PubCompare.ai can assist in this process by comparing research protocols from literature, pre-prints, and patents to identify the best approaches for your MALT lymphoma research.
These lymphomas typically develop in the stomach, but can also occur in other sites like the salivary glands, thyroid, lung, and small intestine.
MALT lymphomas are often associated with chronic inflammation or autoimmune disorders.
Accurate diagnosis and optimization of research protocols are crucial for improved understanding and treatment of MALT lymphoma.
Techniques like the LIVE/DEAD Fixable Dead Cell Stain Kit, Anti-ICOS–PE, and BD FACS LSR II™ flow cytometer can be used to analyze cell populations and marker expression.
Additionally, Anti-CD127 FITC, Anti-CD25 APC-Cy7, and Anti-TCRγδ antibodies can help identify and characterize the lymphoma cells.

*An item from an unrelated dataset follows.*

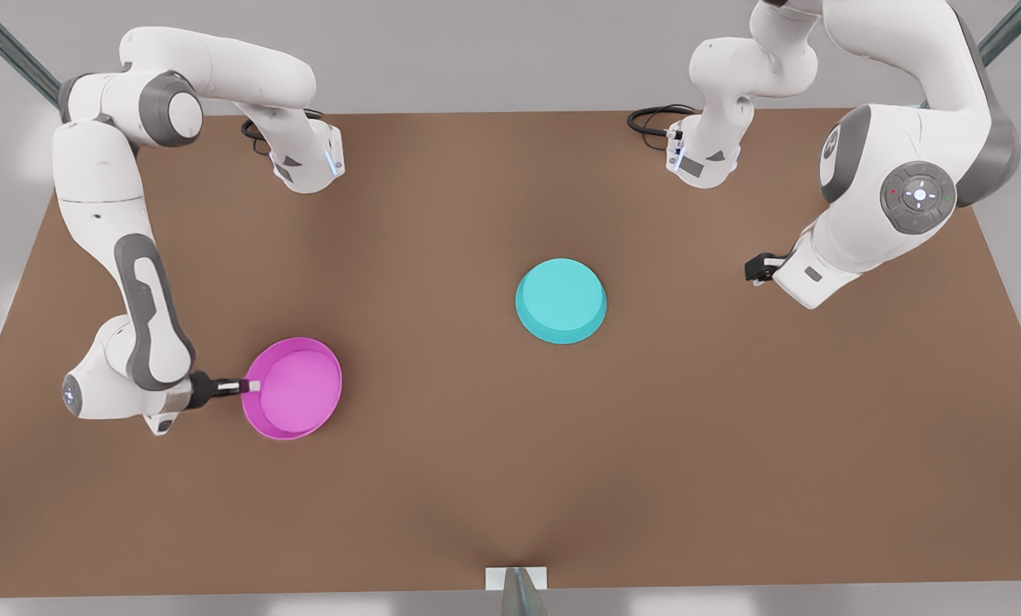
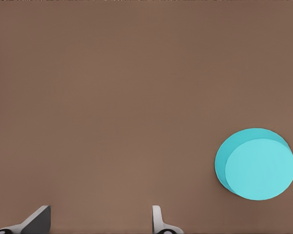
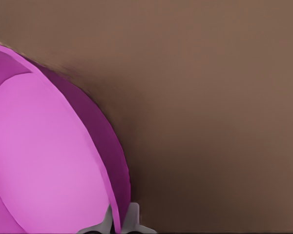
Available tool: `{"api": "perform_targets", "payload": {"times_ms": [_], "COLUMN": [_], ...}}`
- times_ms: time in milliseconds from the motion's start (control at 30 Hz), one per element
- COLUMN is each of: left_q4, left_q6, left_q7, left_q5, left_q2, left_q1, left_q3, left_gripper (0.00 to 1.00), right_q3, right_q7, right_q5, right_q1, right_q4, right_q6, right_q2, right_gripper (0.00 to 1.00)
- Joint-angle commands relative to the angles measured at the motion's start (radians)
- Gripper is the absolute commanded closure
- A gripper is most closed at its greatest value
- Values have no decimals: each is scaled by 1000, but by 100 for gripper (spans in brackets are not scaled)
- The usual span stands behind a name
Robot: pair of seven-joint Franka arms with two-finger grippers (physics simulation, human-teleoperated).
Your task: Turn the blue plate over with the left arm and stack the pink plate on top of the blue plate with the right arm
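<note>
Right claw (image 1: 252, 387) pinches pink plate (image 1: 294, 389) rim at 9 o'clock; lift level. Left claw (image 2: 100, 219) open, empty, waiting; blue plate (image 1: 560, 300) inverted.

A bare brown table (image 1: 493, 462) is seen spread beneath both grippers. Black cables (image 1: 651, 120) are coiled at its far edge, well beyond the grippers, with a second coil (image 1: 258, 137) alongside. A small white bracket (image 1: 516, 578) is fixed at the near edge.
</note>
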Motion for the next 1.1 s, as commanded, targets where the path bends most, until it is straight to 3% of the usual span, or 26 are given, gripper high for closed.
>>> {"api": "perform_targets", "payload": {"times_ms": [0, 133, 400, 967, 1067], "left_q4": [0, 0, 0, 0, 0], "left_q6": [0, 0, 0, 2, 5], "left_q7": [1, 0, 1, 3, 6], "left_q5": [0, -2, -2, 0, 0], "left_q2": [0, 0, 0, 9, 11], "left_q1": [0, 1, 1, 1, 1], "left_q3": [0, 0, 0, 3, 3], "left_gripper": [0, 0, 0, 0, 0], "right_q3": [0, 91, 246, 289, 289], "right_q7": [3, 16, 194, 867, 885], "right_q5": [-6, -1, -7, -20, -20], "right_q1": [0, 3, 187, 686, 724], "right_q4": [0, -11, 0, -49, -140], "right_q6": [-4, -11, 6, 375, 409], "right_q2": [0, -3, -28, -109, -176], "right_gripper": [79, 79, 79, 79, 79]}}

Researchers can also utilize tools like Bond RX and TRIzol LS to prepare and process tissue samples, while Anti-IL-23 and Human Genome U133 Plus 2.0 Array can provide insights into the underlying molecular mechanisms and gene expression patterns in MALT lymphoma.
By optimizing research protocols and leveraging the latest technological advancements, scientists can enhance the reproducibility and accuracy of their studies, ultimately leading to a better understanding and more effective treatment options for patients with this rare form of lymphoma.
PubCompare.ai can assist in this process by comparing research protocols from literature, pre-prints, and patents to identify the best approaches for your MALT lymphoma research.